EXERCISE INSTRUCTIONS:
Transcribe exactly everything in the data below from the line containing "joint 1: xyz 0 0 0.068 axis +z" down to the line containing "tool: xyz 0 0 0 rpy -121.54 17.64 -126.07", both lines included and nothing further.

RECORDS SUPPLIED:

· · · ·

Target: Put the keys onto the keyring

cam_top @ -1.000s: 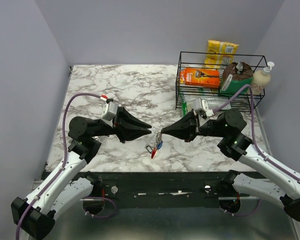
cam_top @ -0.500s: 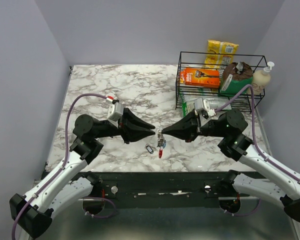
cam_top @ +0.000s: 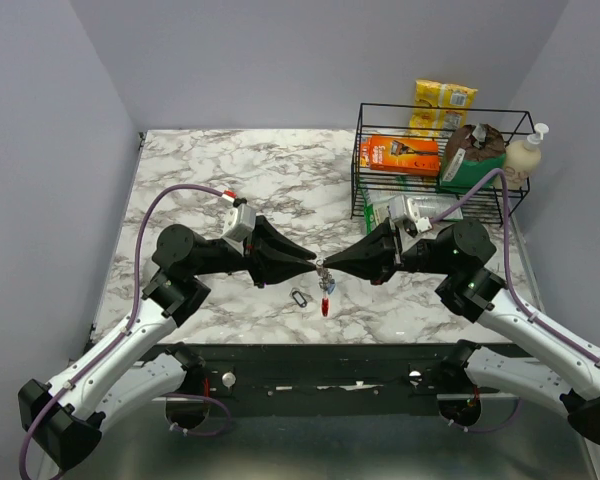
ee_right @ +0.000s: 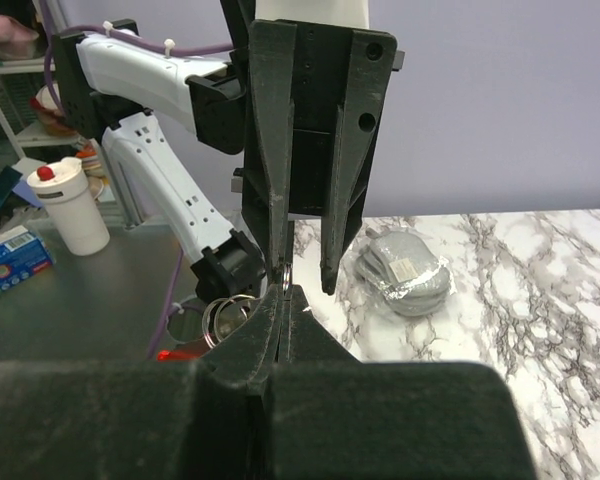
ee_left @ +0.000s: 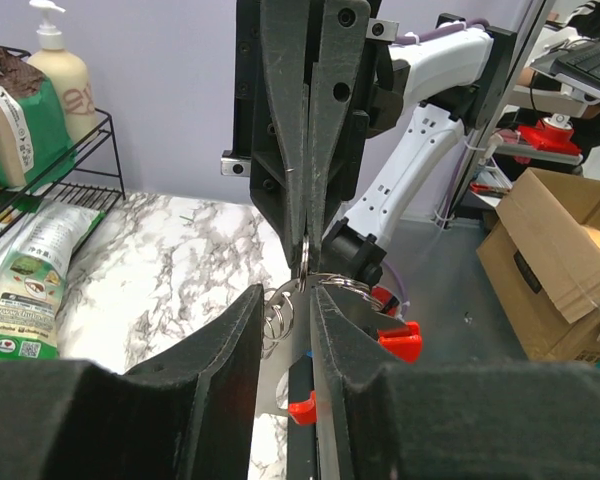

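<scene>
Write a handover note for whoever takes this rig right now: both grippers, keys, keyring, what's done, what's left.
Left gripper: open, fingers either side of the right gripper's tips, holding nothing that I can see.
Right gripper: shut on a thin wire ring at the top of the bunch.
Keyring: red, hanging below the right gripper with the keys.
Done: the bunch is up off the table.
Left: one dark oval-headed key lies alone on the table, just left of the bunch, not yet on the keyring.
</scene>
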### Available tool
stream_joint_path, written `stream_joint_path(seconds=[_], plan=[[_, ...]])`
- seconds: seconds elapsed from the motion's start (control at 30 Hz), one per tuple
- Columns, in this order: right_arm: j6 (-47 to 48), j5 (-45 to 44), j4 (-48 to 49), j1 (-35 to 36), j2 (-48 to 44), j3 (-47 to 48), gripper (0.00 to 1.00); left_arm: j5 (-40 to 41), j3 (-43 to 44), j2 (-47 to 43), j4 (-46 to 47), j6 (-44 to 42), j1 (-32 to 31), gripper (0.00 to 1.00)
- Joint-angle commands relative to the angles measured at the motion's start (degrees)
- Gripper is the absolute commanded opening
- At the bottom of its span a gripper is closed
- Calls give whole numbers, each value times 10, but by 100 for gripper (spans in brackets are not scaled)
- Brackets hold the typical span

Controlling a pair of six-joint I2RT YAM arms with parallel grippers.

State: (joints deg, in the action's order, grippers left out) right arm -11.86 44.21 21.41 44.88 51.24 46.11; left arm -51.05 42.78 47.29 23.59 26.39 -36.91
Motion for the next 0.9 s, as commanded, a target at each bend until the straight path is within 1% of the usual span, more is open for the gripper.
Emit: stream_joint_path(seconds=[0.0,0.27,0.4,0.67,0.77,0.8,0.87], plan=[[-4,6,29,-2,4,9,0,17,19,-2,-8,-13,-6,32],[-4,4,29,-2,7,13,0,23,28,3,-14,-17,-12,29],[-4,3,28,-1,5,15,0,23,35,10,-27,-20,-16,26],[-4,3,29,-2,0,14,0,34,39,15,-49,-38,-20,24],[-3,1,29,-2,-3,14,0,38,39,14,-58,-44,-20,21],[-3,2,28,-2,-4,14,1,39,39,15,-60,-46,-20,17],[-4,2,29,-2,-5,14,1,42,41,16,-64,-49,-20,15]])
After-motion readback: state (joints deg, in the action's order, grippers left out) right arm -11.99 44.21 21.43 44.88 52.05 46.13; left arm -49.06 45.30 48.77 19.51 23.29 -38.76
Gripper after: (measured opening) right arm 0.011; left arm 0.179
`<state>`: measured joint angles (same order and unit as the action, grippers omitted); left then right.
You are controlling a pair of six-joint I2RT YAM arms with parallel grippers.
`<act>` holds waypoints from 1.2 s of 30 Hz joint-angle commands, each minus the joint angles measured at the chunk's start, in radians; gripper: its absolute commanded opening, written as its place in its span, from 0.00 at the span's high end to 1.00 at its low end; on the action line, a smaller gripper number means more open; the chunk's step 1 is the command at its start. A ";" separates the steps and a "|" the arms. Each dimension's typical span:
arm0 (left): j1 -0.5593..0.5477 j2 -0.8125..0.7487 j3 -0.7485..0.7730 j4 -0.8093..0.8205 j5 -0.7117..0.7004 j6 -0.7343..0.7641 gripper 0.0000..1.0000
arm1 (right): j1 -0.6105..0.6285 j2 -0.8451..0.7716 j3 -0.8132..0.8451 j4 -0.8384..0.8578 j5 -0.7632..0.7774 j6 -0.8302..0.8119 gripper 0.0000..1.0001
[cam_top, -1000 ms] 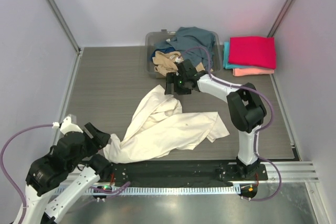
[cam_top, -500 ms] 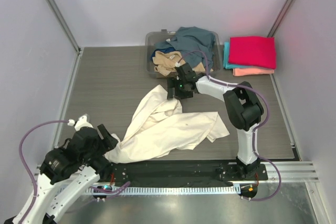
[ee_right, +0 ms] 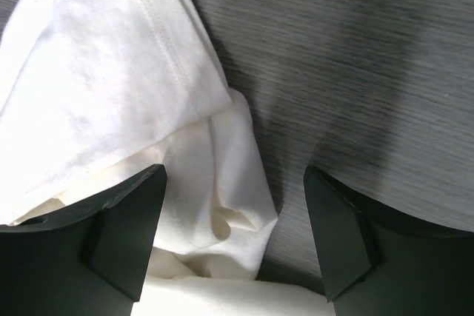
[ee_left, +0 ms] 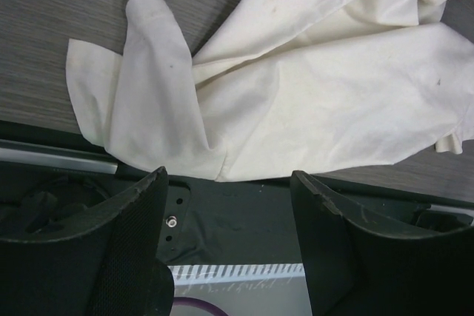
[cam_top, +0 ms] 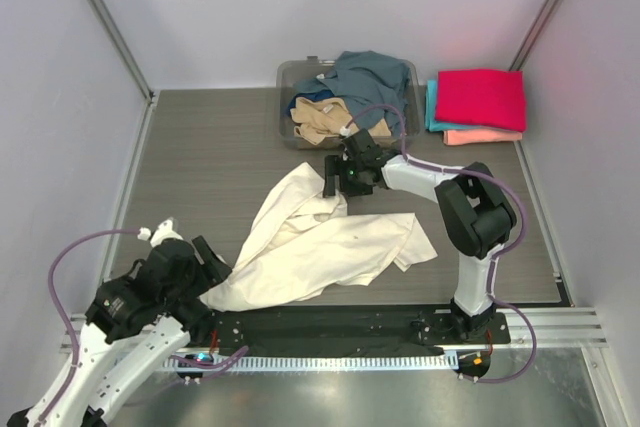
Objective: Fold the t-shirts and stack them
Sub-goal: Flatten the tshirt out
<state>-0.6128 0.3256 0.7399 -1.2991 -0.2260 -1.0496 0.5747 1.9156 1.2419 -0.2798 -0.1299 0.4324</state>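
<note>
A large cream t-shirt (cam_top: 320, 242) lies crumpled on the table's near middle. It also shows in the left wrist view (ee_left: 296, 86) and the right wrist view (ee_right: 111, 94). My left gripper (cam_top: 212, 265) is open and empty, just off the shirt's near-left corner over the black base rail. My right gripper (cam_top: 338, 183) is open and empty, above the shirt's far edge. A folded stack sits at the back right: a magenta-red shirt (cam_top: 481, 97) on a teal one (cam_top: 431, 105) and a salmon-pink one (cam_top: 483, 136). A slate-blue shirt (cam_top: 365, 77) and a tan shirt (cam_top: 316, 122) lie in the bin.
A clear plastic bin (cam_top: 292, 77) stands at the back middle. The black base rail (cam_top: 330, 329) runs along the near edge. Grey walls enclose the wood-grain table (cam_top: 200, 167) on three sides.
My left gripper has moved right, closer to the shirt's near-left corner. My right gripper has moved nearer and slightly right, from by the bin to over the shirt's far edge.
</note>
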 commanded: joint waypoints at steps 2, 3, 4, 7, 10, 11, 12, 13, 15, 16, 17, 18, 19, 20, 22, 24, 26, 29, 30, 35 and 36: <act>0.005 0.041 -0.045 0.070 0.045 -0.052 0.32 | 0.005 -0.018 -0.038 0.057 -0.079 0.037 0.23; 0.005 0.047 -0.053 0.078 0.048 -0.056 0.32 | 0.005 -0.020 -0.045 0.062 -0.086 0.037 0.26; 0.005 0.062 -0.071 0.096 0.048 -0.062 0.32 | 0.005 -0.023 -0.048 0.062 -0.092 0.035 0.30; 0.005 0.098 -0.091 0.136 0.056 -0.073 0.32 | 0.004 -0.044 -0.074 0.064 -0.082 0.029 0.59; 0.005 0.127 -0.091 0.147 0.054 -0.073 0.32 | -0.016 -0.085 -0.120 0.067 -0.077 0.026 0.83; 0.005 0.135 -0.089 0.147 0.054 -0.073 0.32 | -0.030 -0.099 -0.155 0.067 -0.079 0.029 0.88; 0.005 0.135 -0.091 0.146 0.057 -0.069 0.32 | -0.047 -0.139 -0.180 0.067 -0.077 0.032 0.98; 0.005 0.130 -0.093 0.147 0.060 -0.069 0.32 | -0.091 -0.164 -0.208 0.067 -0.074 0.040 0.99; 0.005 0.109 -0.091 0.147 0.059 -0.069 0.32 | -0.148 -0.261 -0.313 0.067 -0.071 0.066 0.99; 0.005 0.102 -0.093 0.149 0.057 -0.069 0.32 | -0.215 -0.304 -0.353 0.059 -0.070 0.075 0.99; 0.005 0.098 -0.093 0.150 0.054 -0.069 0.32 | -0.242 -0.344 -0.430 0.053 -0.059 0.081 0.99; 0.005 0.092 -0.094 0.152 0.054 -0.070 0.32 | -0.272 -0.386 -0.461 0.041 -0.044 0.089 0.99; 0.005 0.090 -0.096 0.150 0.054 -0.072 0.32 | -0.303 -0.471 -0.488 -0.002 -0.022 0.092 0.99; 0.005 0.093 -0.094 0.152 0.054 -0.072 0.32 | -0.308 -0.551 -0.533 -0.021 0.008 0.101 0.90; 0.005 0.095 -0.094 0.153 0.054 -0.072 0.32 | -0.309 -0.611 -0.567 -0.064 0.015 0.117 0.58; 0.005 0.099 -0.094 0.155 0.057 -0.070 0.32 | -0.309 -0.665 -0.608 -0.075 0.006 0.140 0.37; 0.005 0.096 -0.093 0.155 0.060 -0.066 0.32 | -0.309 -0.719 -0.618 -0.091 0.016 0.157 0.32; 0.005 0.101 -0.054 0.130 0.060 -0.038 0.32 | -0.309 -0.762 -0.564 -0.116 0.055 0.146 0.32; 0.005 0.107 -0.033 0.112 0.042 -0.024 0.31 | -0.311 -0.764 -0.546 -0.122 0.064 0.140 0.32; 0.005 0.141 0.069 0.037 -0.013 0.068 0.27 | -0.311 -0.672 -0.437 -0.133 0.125 0.094 0.34; 0.005 0.136 0.053 0.058 -0.003 0.074 0.27 | -0.311 -0.615 -0.406 -0.130 0.125 0.088 0.35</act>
<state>-0.6128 0.4568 0.7704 -1.2301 -0.2020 -1.0378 0.2646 1.2247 0.7521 -0.4206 -0.0525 0.5484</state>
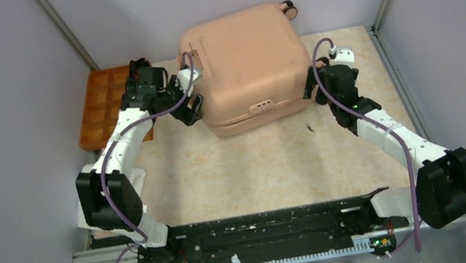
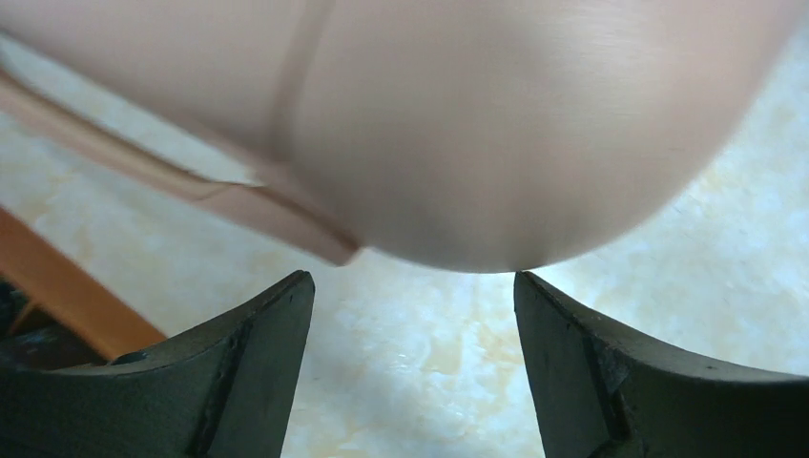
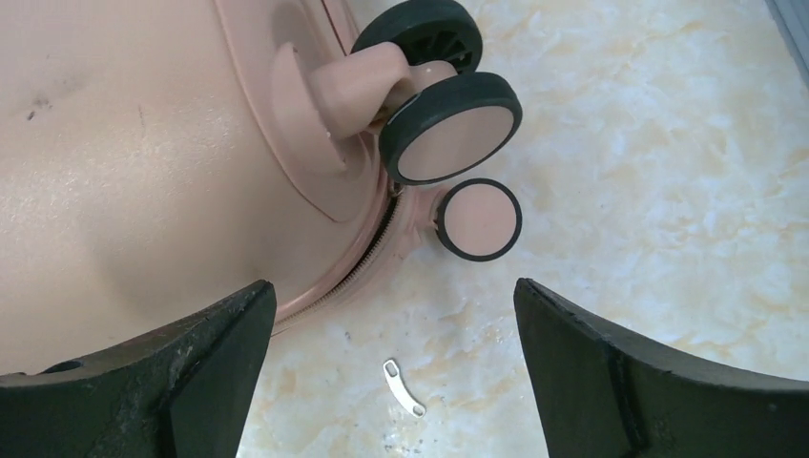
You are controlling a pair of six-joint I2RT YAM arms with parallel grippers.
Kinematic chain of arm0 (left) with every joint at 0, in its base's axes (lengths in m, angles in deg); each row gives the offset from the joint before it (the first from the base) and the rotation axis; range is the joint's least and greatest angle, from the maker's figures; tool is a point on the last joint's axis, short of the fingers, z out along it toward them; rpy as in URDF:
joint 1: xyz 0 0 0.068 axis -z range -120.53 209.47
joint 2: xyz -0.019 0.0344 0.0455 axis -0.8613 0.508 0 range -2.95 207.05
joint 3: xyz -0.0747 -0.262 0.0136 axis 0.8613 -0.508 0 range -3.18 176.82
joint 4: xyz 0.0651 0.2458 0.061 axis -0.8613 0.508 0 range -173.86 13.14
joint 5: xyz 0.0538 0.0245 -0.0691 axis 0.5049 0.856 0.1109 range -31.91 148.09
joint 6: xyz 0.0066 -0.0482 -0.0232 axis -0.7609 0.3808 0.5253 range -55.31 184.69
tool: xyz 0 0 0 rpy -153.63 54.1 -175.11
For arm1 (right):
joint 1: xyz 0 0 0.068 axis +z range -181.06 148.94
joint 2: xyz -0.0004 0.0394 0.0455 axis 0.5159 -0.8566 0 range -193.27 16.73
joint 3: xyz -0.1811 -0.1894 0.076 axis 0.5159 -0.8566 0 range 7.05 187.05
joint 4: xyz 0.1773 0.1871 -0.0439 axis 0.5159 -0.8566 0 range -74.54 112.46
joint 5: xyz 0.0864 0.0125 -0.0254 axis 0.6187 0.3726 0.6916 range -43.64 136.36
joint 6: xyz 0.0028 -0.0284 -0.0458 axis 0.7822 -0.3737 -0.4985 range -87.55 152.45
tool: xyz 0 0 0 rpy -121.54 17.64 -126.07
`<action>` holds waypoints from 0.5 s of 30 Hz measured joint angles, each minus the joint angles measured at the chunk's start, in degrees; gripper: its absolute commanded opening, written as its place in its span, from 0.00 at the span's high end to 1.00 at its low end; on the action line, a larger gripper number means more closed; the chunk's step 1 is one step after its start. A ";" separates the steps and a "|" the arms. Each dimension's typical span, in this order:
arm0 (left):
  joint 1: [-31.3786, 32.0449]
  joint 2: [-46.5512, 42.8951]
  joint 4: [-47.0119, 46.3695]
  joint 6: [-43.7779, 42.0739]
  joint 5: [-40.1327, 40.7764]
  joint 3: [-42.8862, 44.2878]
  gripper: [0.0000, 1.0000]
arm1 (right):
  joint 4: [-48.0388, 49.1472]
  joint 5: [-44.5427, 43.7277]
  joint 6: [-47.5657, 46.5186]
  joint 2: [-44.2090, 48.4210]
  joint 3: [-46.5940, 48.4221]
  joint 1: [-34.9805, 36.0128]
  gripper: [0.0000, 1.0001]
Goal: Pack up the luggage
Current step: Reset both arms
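The luggage (image 1: 244, 66), a peach-pink hard-shell suitcase, lies closed and flat at the back middle of the table. My left gripper (image 1: 194, 111) is at its front left corner. In the left wrist view the shell (image 2: 477, 124) hangs just beyond the open left gripper (image 2: 412, 286), which holds nothing. My right gripper (image 1: 312, 85) is at the case's right side. The right wrist view shows the shell (image 3: 124, 172), its zip seam and its black-and-pink wheels (image 3: 448, 129) ahead of the open, empty right gripper (image 3: 393, 291).
An orange compartmented tray (image 1: 102, 106) sits at the left wall, its edge (image 2: 67, 296) beside my left fingers. A small loose metal zipper pull (image 3: 404, 386) lies on the marbled tabletop, just in front of the case's right corner (image 1: 310, 128). Grey walls close in three sides.
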 measured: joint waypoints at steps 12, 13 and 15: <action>-3.48 -1.01 -3.96 1.29 -1.09 1.29 0.17 | 2.99 7.50 -2.69 1.62 -1.73 -3.19 0.06; -3.48 -1.01 -3.91 1.36 -1.09 1.38 0.16 | 3.39 8.04 -2.45 1.92 -1.51 -3.98 0.06; -3.48 -1.01 -3.74 1.55 -0.87 1.75 0.06 | 3.58 8.85 -1.99 2.05 -0.52 -4.98 0.05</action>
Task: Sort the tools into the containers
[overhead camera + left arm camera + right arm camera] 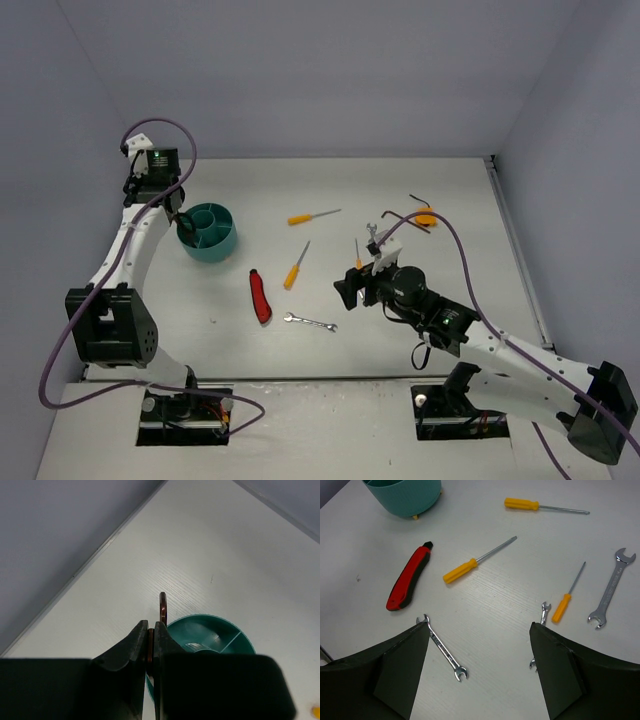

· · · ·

REPLY:
joint 1: xyz 0 0 0.068 axis +z range -181.06 148.94
joint 2: xyz -0.0004 0.0394 0.0455 axis 0.5159 -0.8566 0 range -193.27 16.73
joint 3: xyz -0.1811 -0.1894 0.076 axis 0.5159 -0.8566 0 range 7.05 187.05
joint 4: xyz 0.1773 0.1871 -0.0439 axis 0.5159 -0.8566 0 range -74.54 112.46
joint 5: xyz 0.0864 0.0125 -0.0254 axis 0.6187 0.3726 0.6916 range -43.64 136.36
joint 6: xyz 0.0028 -0.0284 -0.0458 axis 0.7822 -0.3737 -0.4985 range -87.55 152.45
tool: xyz 0 0 0 rpy -121.54 17.64 -126.07

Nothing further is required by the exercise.